In some of our earlier works, we have presented VHDL models for Critical Path Tracing (CPT [1]). A circuit using these models is able to report its detected structural faults on its internal lines. We have also presented VHDL fault collapsing models [2] that are able to generate a list of distinguishable faults. The test bench being presented here assumes that a fault list is available and it selects a random test vector generation scheme in order to detect faults of such a fault list with fewer number of test vectors. Each test vector is generated based on a given signal probability (probability of a line being 1'), determining random test generation scheme. Fault detection is done by activating critical path tracing VHDL models.
The process of test generation is an adaptive one [3]. Test vectors are generated on circuit primary inputs. Depending on controllability and observability of each circuit line, calculated for a given scheme (PI signal probability), detection probability of specific line faults (sa0 or sa1) can be calculated. Fault detection probabilities for fault not yet detected are instrumental in the calculation of the anticipated fault detection rate for a given random test generation scheme. At fixed intervals during the test generation process, fault detection rate for all possible test generation schemes are calculated, and the scheme with the best rate will be selected for the next test generation interval. In addition to Critical Path Tracing and Fault collapsing VHDL models, adaptive test generation also requires VHDL models for calculating line controllability and observability, as well as VHDL models for application of test data with given signal probabilities to circuit primary inputs.

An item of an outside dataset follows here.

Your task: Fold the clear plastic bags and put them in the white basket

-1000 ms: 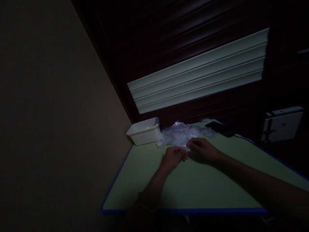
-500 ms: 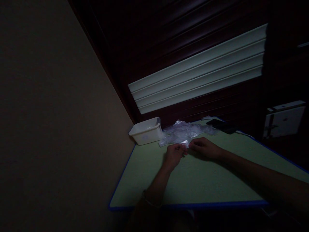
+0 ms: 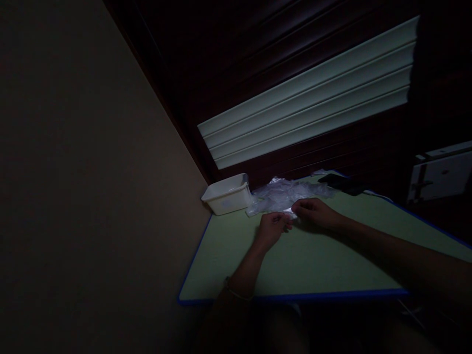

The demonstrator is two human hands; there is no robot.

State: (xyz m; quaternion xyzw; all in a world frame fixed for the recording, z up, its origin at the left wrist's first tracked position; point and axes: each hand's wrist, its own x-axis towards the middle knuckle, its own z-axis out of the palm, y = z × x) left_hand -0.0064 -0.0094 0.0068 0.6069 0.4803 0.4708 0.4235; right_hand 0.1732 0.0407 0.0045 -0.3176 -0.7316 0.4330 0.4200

Fault collapsing (FC) and controllability & observability (CO) models are used independently to generate circuit fault list and line CO values. LFSRs are used for generation of test vectors for various schemes. A test controller written in VHDL is responsible for application of data to circuit under test, preparing FC and CO information, selecting appropriate schemes, and reporting the generated tests.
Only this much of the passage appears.